Default values in Databricks deployment.yaml file

572 Views Asked by At

In our deployment.yaml file we have basically they same instructions for each environment, but there are some settings I might want to se differently per environment, e.g. schedules.

Can I e.g. define a default profile, where I would put the steps once and then have just have override values per environment?

  default:
    workflows:
      - name: "Load_Daily"
        schedule:
          quartz_cron_expression: "0 1 * * * ?" #
          timezone_id: "Europe/Helsinki"
          pause_status: "PAUSED"
        job_clusters:
          - job_cluster_key: "default"
            <<: *basic-static-cluster
        max_concurrent_runs: 1
  prod:
    workflows:
      - name: "Load_Daily"
        schedule:
          quartz_cron_expression: "0 */1 * * * ?" #
          pause_status: "UNPAUSED"
1

There are 1 best solutions below

2
On

Yes, you can :)
You just have to create a reference to the default workflow (like you did for basic-static-cluster).

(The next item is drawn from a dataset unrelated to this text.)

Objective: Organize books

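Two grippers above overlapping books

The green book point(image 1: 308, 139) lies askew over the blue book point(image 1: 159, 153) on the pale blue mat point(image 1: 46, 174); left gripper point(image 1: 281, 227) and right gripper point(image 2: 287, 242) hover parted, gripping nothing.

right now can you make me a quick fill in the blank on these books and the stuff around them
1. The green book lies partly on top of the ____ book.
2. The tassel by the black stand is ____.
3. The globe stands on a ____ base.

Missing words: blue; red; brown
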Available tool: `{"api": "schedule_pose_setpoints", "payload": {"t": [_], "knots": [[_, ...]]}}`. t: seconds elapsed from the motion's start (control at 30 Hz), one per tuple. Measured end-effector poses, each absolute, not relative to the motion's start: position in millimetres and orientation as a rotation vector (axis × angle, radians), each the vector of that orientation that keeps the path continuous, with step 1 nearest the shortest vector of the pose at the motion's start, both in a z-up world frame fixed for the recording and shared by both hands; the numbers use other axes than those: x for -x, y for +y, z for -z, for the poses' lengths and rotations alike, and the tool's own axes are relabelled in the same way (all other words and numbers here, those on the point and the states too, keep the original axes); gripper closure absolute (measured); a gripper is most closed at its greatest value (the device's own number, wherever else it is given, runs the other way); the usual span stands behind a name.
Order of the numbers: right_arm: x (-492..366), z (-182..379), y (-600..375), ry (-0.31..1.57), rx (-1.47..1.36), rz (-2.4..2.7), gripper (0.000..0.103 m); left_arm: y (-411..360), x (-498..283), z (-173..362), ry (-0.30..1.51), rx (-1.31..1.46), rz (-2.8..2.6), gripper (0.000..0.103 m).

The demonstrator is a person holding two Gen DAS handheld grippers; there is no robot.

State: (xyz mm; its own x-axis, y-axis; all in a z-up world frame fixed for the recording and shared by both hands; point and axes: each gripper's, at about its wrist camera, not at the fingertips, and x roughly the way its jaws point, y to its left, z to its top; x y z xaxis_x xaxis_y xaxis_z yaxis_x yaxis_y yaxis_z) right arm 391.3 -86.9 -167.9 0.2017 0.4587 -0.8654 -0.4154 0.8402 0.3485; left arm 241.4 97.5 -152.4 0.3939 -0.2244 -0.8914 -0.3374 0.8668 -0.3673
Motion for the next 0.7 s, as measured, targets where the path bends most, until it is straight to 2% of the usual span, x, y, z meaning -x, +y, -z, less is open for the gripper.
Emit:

Here is a working example based on yours:

default:
  workflows:
    - &default_workflow
      name: "Load_Daily"
      schedule:
        quartz_cron_expression: "0 1 * * * ?" #
        timezone_id: "Europe/Helsinki"
        pause_status: "PAUSED"
      job_clusters:
        - job_cluster_key: "default"
      max_concurrent_runs: 1

prod:
  workflows:
    - <<: *default_workflow
      schedule:
        quartz_cron_expression: "0 */1 * * * ?" #
        pause_status: "UNPAUSED"

If you load it and print it, you can see that it replaced only the schedule part as you requested (assuming you saved the yaml as yaml_test.yml:

import yaml
from pprint import pprint

with open("yaml_test.yml","r") as f:
    yaml_conf = yaml.safe_load(f)

pprint(yaml_conf)

The output is:

{'default': {'workflows': [{'job_clusters': [{'job_cluster_key': 'default'}],
                            'max_concurrent_runs': 1,
                            'name': 'Load_Daily',
                            'schedule': {'pause_status': 'PAUSED',
                                         'quartz_cron_expression': '0 1 * * * '
                                                                   '?',
                                         'timezone_id': 'Europe/Helsinki'}}]},
 'prod': {'workflows': [{'job_clusters': [{'job_cluster_key': 'default'}],
                         'max_concurrent_runs': 1,
                         'name': 'Load_Daily',
                         'schedule': {'pause_status': 'UNPAUSED',
                                      'quartz_cron_expression': '0 */1 * * * '
                                                                '?'}}]}}